• Maintain a long-term investment horizon

• Keep it simple

• Rely on rational analysis and decision making

Some of Bogle’s other investment precepts don’t necessarily align with those six principles. As we discussed, Bogle isn’t a big fan of ETFs; nor does he believe fund buyers in the U.S. should invest overseas due to currency risk; he is unsure of the advantages of the small-cap stock premium; lastly, he was never a fan of smart beta.

However, that Bogle has derided smart beta as bogus doesn’t matter, so long as the firm can provide a simple, low-cost, high-quality version of it. Think of it in the same way the firm has embraced ETFs or overseas holdings despite Bogle’s views.

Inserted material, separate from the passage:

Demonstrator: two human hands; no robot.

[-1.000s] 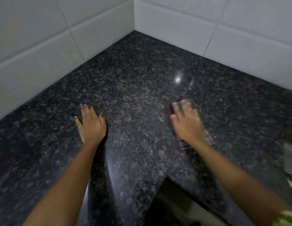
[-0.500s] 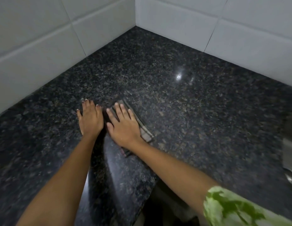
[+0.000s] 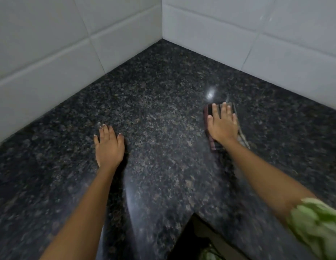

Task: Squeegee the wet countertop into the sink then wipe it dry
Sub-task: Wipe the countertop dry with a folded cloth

Management at Vanguard disagreed with the founder’s dislike of those niches, yet managed to stay true to his philosophy.

And yet anytime a company moves into a new area, there will be some risks involved. But as I see it, they appear to be minor. The company has had a proverbial toe in the water for a while; this looks like a circumspect expansion rather than a headlong dive.

For an example of Vanguard’s measured approach, consider its entry into the market for robo-advisers, the online-only algorithmically driven asset allocators. Vanguard watched the market closely for years. It studied robo firms such as Betterment LLC and Wealthfront Inc. as they scaled up over the course of the past decade to billions of dollars in assets under management. It observed pricey -- at least by Vanguard standards -- acquisitions by BlackRock Inc. (FutureAdvisor), Aviva (Wealthify), Invesco (Jemstep), TIAA-CREF (MyVest) and others.

After all that, it came to the conclusion that building its own robo-adviser and converting an existing online-only brokerage site made the most sense. Two years ago, it introduced Vanguard Personal Advisors with a modest $8 billion in assets under management; it now has about $100 billion. The firm makes no bones about believing this could be a $1 trillion business someday. No other robo-adviser is remotely close in terms of assets managed this way. When it comes to robos, there is Vanguard, and then there’s everyone else.

Expect Vanguard’s push into smart beta to follow a similar path, relying on organic building rather than acquisitions. Look also for the so-called Vanguard effect, in which its low-cost approach drives down fees throughout the market.

Vanguard’s entry should certainly give those currently profiting from the smart-beta trend some pause. But the upshot is likely to be a win for investors.